Apenas el pasado lunes 27, unos días después de
que Hacienda tuvo que ajustar su pronóstico de crecimiento para este
2014, el Coneval revelaba que el poder adquisitivo del ingreso laboral
cayó casi 6% en el primer trimestre de este año con respecto al mismo
periodo del año anterior, y un 33%, en los últimos nueve años; y en la
víspera del Día del Niño, informaba, en un estudio elaborado
conjuntamente con Unicef, que 53.8% de los 40 millones de mexicanos
menores de 17 años viven en pobreza.
En teoría, la
autonomía constitucional debiese perfeccionar el diseño y desempeño de
Coneval. El problema está en que viene acompañada de un nuevo perfil de
consejeros y un nuevo procedimiento de designación.
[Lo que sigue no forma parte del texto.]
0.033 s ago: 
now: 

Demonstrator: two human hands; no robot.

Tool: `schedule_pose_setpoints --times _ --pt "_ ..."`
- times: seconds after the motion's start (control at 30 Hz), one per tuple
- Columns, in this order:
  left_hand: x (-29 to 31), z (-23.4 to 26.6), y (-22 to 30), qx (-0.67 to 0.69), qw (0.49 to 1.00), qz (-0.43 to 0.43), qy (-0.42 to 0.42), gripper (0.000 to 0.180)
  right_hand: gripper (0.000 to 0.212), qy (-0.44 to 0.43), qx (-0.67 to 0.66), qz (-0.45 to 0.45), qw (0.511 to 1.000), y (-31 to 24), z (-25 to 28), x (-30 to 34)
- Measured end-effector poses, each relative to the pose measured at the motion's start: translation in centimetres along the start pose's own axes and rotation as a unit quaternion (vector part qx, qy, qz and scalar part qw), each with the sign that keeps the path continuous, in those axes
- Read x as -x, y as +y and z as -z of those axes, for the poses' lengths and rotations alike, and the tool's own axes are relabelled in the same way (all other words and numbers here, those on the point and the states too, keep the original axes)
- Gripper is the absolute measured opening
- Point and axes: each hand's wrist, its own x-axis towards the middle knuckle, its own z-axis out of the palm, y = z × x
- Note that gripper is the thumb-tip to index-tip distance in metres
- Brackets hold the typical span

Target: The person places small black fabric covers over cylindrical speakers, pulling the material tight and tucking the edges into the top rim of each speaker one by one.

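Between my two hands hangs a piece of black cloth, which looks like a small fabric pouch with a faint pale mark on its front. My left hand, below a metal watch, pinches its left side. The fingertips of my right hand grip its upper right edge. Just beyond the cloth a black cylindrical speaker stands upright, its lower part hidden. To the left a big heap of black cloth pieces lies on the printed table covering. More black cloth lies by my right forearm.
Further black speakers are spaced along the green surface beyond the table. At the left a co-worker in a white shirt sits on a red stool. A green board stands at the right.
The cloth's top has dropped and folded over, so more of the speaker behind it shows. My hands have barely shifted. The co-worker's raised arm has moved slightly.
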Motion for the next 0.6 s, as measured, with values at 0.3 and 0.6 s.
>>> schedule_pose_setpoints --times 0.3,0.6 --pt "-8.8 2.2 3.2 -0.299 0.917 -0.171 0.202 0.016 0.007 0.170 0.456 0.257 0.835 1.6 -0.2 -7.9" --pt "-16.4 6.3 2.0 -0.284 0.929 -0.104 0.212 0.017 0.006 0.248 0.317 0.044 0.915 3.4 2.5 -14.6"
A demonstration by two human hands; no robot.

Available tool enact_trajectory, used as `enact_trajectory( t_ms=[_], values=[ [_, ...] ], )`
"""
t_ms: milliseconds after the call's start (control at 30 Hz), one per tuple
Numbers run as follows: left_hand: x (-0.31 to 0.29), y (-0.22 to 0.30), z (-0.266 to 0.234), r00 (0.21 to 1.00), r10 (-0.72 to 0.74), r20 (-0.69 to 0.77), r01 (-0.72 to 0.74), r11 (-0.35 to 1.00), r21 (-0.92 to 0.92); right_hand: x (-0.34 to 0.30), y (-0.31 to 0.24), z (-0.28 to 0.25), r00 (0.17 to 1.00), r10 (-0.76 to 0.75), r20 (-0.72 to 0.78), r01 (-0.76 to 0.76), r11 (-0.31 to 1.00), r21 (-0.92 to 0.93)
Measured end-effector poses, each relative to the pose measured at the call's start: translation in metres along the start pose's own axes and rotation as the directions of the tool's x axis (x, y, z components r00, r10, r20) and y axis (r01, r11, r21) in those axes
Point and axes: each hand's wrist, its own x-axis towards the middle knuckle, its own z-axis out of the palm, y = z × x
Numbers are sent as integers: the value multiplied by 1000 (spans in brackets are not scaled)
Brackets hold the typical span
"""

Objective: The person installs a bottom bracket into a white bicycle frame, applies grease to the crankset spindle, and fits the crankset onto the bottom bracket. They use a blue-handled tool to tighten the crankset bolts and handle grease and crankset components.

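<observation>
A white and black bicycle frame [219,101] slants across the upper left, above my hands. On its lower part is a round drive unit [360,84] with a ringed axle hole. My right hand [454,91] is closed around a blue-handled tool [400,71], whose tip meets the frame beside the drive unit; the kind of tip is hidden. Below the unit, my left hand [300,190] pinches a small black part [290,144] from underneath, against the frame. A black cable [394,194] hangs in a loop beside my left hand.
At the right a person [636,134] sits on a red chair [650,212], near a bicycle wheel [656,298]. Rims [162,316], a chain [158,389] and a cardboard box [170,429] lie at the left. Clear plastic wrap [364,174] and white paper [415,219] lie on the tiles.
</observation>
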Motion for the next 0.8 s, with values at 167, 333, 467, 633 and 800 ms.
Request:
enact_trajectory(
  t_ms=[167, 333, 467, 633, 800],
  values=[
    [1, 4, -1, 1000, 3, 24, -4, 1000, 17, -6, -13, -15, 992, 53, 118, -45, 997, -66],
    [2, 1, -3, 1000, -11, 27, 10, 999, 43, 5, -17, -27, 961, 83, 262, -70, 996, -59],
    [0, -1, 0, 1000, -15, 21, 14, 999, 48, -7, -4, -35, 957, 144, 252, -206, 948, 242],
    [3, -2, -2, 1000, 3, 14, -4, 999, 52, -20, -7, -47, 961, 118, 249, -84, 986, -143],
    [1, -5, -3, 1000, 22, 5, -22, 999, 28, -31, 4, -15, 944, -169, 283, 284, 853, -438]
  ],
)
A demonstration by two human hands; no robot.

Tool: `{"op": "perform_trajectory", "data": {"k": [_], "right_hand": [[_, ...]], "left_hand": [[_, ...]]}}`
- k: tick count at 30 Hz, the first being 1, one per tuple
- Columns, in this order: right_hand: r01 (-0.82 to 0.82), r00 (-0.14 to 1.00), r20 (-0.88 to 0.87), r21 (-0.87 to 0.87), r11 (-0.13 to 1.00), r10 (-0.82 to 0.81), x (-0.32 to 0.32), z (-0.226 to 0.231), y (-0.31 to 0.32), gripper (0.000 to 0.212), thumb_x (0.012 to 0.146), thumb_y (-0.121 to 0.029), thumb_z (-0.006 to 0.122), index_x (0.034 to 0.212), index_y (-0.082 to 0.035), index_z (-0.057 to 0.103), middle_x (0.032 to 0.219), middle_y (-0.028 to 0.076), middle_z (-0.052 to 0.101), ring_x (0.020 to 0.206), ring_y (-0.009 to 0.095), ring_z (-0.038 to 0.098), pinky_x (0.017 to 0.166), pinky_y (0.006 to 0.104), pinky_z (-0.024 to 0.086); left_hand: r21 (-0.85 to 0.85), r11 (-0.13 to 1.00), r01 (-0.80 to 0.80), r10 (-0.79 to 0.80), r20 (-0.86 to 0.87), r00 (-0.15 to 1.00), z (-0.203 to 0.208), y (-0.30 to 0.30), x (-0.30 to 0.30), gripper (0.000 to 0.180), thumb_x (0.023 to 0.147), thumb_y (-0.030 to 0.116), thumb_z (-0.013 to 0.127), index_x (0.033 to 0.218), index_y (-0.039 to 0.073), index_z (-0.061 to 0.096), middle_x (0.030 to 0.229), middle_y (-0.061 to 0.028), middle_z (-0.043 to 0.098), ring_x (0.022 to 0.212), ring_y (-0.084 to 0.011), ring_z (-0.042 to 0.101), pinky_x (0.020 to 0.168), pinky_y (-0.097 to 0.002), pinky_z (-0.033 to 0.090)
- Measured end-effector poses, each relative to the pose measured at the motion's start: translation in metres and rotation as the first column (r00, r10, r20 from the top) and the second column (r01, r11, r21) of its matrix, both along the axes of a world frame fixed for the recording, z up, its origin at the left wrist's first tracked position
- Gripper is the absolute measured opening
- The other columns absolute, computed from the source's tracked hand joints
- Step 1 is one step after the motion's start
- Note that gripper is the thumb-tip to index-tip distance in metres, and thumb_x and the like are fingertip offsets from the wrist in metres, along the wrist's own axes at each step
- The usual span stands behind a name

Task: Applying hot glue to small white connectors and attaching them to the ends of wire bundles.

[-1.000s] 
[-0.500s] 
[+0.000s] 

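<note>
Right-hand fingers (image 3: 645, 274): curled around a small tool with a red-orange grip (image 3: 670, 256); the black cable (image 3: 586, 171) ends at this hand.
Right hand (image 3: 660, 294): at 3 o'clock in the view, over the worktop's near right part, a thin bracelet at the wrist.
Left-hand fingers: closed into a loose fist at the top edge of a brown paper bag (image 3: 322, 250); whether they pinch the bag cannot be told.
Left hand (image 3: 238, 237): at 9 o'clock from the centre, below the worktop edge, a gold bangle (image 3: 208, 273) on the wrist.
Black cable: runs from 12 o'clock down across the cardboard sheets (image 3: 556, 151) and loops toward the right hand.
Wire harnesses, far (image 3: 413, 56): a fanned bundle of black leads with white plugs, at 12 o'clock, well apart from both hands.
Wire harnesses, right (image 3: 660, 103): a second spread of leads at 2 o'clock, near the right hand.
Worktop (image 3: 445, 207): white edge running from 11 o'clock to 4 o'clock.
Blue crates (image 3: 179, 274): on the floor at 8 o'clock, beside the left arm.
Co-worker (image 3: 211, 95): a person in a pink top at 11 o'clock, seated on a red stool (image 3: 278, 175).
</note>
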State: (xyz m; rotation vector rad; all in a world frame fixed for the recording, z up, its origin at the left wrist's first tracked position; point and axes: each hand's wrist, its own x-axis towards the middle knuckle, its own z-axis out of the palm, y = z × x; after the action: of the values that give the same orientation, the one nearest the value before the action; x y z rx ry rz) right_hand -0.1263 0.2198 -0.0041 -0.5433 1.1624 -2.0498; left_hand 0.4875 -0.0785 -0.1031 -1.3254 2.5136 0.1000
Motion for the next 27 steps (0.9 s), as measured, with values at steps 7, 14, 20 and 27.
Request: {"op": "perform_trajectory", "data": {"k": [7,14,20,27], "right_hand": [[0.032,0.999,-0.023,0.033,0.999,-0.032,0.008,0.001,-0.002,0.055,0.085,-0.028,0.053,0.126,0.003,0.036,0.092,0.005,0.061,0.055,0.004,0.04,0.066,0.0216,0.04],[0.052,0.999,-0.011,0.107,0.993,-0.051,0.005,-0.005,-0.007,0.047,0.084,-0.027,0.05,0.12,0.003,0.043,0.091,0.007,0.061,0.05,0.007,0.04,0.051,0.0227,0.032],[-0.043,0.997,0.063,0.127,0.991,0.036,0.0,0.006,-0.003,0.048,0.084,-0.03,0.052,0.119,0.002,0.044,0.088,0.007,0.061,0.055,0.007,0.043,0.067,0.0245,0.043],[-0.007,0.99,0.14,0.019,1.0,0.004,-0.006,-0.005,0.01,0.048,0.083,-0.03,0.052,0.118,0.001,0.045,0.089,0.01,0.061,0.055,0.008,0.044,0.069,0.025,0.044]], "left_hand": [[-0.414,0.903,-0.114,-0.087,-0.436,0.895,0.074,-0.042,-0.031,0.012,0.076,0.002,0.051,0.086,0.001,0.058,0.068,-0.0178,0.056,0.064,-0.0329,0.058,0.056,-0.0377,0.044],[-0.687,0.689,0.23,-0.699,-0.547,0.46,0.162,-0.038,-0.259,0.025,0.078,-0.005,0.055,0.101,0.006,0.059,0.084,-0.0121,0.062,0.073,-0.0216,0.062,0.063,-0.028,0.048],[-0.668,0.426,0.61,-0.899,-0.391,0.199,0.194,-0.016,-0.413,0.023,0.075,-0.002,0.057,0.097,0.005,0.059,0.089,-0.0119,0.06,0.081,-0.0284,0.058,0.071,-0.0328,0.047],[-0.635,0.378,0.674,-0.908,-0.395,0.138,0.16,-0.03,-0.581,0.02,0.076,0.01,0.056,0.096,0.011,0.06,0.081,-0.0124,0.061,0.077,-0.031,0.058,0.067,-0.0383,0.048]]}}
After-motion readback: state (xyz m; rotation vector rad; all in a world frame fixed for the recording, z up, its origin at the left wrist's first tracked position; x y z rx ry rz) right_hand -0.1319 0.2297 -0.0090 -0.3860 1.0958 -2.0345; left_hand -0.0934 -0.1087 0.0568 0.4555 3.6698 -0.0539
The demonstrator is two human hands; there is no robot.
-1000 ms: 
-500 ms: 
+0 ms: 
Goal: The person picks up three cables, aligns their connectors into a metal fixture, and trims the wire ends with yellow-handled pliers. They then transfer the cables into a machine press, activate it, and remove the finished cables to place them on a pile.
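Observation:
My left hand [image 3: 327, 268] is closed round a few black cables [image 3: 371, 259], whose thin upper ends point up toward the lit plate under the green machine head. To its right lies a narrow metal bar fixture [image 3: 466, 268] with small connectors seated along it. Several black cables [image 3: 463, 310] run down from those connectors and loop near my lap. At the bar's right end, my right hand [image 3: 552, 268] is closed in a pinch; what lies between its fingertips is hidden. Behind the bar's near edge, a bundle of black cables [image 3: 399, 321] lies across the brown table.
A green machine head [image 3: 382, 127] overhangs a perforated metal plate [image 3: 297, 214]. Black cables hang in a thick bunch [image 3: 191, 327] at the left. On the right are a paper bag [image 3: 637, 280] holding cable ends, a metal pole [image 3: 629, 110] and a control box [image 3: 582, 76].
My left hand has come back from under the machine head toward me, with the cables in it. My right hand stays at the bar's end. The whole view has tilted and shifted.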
Las nuevas normas
constitucionales establecen que el presidente y los seis consejeros
“deberán ser ciudadanos mexicanos de reconocido prestigio en los
sectores privado y social, así como en los ámbitos académico y
profesional; tener experiencia mínima de 10 años en materia de
desarrollo social…”, con lo cual ya no es indispensable ser investigador
adscrito a una institución de educación superior, que parece ser una de
las claves de los buenos resultados obtenidos hasta hoy.
Y
ahora serán las dos terceras partes de los diputados presentes quienes
los elegirán, lo que hasta hoy significa una garantía de que se escogerá
a los más leales a las dirigencias partidistas, sin importar las
competencias y/o credenciales de los designados.
Los
órganos autónomos tienen mucho sentido en el cumplimiento de tareas
fundamentalmente técnicas que deben ser realizadas por instancias ajenas
a los tres poderes formalmente constituidos, como parte de los pesos y
contrapesos indispensables para el funcionamiento de una democracia.
Pero en la práctica, en México, se han convertido en una simulación que
permite al Ejecutivo y sus aliados ejercer el poder a través de sus
personeros, sin pagar las consecuencias y, además, tener más posiciones
con sueldos muy jugosos para sus clientelas.